Exact reproduction required: the lines below from the line with "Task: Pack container" to the line with "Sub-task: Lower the", both ends included, and no others.

=-=-=-=-=

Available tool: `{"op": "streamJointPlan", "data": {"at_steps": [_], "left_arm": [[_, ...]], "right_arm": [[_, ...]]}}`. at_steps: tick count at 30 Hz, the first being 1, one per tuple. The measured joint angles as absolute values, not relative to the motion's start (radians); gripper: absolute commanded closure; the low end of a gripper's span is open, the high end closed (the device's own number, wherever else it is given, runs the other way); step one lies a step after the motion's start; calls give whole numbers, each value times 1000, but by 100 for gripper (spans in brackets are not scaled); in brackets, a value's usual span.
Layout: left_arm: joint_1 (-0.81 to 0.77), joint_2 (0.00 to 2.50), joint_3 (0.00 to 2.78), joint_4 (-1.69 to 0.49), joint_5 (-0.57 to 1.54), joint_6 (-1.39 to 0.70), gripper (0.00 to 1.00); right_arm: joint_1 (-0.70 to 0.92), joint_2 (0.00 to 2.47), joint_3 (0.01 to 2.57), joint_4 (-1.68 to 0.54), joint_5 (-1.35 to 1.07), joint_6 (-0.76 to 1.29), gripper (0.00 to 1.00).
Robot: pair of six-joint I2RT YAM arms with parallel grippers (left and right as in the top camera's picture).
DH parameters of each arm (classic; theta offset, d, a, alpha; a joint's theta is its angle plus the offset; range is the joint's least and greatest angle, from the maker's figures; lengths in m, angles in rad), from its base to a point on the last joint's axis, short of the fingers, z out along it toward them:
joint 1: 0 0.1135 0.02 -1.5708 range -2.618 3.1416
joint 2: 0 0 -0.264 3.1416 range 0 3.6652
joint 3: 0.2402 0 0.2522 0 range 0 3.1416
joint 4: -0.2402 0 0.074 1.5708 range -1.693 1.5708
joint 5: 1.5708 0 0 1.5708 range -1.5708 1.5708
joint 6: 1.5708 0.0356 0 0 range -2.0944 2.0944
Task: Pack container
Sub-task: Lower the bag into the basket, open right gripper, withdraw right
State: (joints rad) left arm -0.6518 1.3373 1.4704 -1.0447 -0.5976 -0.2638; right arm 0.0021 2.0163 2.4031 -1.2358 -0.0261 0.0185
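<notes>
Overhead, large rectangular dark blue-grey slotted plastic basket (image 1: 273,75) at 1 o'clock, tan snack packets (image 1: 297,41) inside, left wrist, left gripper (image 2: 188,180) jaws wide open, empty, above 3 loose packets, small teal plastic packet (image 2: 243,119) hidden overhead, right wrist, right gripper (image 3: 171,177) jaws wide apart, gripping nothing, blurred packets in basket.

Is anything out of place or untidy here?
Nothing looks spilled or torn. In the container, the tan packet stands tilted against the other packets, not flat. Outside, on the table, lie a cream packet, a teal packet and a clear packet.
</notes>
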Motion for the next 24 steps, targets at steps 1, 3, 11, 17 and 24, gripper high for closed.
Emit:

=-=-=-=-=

> _COMPLETED TASK_
Task: Pack container
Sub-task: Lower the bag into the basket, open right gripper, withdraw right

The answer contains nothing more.